Where’s the strikezone? – Ankiel may have suffered flashbacks had he watched any of the Yankees/Blue Jays series this week. Several pitchers were missing the strikezone by a fair distance, although this wasn’t a case of erratic control. No, they were putting the ball exactly where they wanted it: straight in the direction of the batter. A feud has been building between the two clubs since A-Rod’s schoolboy shout caused the Jays to drop a pop-up in a game earlier this season. Josh Towers hit A-Rod in the leg on Tuesday (this followed a failed attempt from the day before) and Roger Clemens retaliated by nailing Alex Rios square in the back. You have to feel a bit sorry for Rios: there’s a bit of a difference between Josh “tough as tissue” Towers throwing at you and Roger “the Rocket” Clemens! The latter received a five-game suspension while Towers just received a fine, although I guess that’s a fair reflection on the potential damage the two could have caused.

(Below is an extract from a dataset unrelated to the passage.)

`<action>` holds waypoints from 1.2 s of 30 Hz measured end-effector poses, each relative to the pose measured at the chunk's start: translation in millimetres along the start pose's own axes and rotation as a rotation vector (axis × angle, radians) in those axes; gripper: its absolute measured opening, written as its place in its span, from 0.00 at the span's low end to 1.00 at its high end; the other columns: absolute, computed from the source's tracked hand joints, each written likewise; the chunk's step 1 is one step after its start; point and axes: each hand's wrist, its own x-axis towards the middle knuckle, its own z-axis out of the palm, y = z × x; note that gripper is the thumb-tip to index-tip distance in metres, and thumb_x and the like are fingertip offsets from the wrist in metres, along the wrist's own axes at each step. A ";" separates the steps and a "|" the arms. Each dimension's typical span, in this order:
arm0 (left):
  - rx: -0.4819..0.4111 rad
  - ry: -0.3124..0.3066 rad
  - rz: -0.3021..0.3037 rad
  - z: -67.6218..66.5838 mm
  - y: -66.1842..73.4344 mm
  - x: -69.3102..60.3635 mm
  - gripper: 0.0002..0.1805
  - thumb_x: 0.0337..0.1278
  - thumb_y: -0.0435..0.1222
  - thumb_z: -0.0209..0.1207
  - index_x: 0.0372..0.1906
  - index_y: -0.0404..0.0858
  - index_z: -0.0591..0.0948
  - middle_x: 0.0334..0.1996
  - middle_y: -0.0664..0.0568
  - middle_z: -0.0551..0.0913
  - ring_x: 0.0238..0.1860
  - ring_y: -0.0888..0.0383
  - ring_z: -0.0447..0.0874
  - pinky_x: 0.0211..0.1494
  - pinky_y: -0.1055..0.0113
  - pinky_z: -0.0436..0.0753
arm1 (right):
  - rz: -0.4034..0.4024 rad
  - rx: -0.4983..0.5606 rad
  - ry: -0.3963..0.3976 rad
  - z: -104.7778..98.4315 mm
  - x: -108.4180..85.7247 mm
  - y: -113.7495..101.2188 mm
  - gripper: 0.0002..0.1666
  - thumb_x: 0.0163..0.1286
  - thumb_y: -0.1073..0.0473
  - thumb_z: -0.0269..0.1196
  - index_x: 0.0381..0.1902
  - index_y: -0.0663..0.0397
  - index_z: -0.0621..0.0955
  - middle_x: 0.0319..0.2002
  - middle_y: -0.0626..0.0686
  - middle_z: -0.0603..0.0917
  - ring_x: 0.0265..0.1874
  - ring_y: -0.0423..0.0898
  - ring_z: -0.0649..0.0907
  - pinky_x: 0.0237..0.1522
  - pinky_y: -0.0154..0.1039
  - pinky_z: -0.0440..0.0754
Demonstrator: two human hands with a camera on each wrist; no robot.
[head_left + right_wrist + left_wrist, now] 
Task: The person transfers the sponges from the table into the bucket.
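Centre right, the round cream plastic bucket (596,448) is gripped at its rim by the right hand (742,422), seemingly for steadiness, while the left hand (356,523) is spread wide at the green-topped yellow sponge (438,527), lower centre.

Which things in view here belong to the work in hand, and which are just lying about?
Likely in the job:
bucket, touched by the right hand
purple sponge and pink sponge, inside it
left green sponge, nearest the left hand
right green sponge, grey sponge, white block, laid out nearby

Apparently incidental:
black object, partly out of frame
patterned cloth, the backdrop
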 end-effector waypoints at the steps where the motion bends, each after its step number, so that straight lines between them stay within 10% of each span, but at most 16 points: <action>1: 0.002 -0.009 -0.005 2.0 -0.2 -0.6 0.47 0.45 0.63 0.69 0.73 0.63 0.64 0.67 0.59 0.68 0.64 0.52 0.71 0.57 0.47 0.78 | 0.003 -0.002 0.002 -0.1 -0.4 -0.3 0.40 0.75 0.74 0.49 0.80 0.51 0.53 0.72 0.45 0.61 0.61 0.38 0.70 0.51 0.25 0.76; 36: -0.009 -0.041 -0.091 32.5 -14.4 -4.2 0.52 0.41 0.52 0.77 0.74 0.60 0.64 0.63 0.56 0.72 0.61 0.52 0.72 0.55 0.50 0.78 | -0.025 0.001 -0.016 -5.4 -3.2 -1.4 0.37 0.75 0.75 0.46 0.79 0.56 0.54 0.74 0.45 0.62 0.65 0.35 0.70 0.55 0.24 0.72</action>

Beware: a moose is loose (on an ATV) – Finally, if bad blood still exists between the two AL East rivals, let’s hope the events at Seattle haven’t given them any ideas for the next round of retaliation. Coco Crisp nearly became Coco Crushed on Sunday after failing to look both ways when taking the field at Safeco. To be fair, he probably didn’t expect the Mariner Moose to be hurtling past on an ATV! The Moose clipped Crisp as he went past and thankfully it didn’t cause any damage to the ATV (Crisp was okay as well). No doubt the lawsuit is in the post though.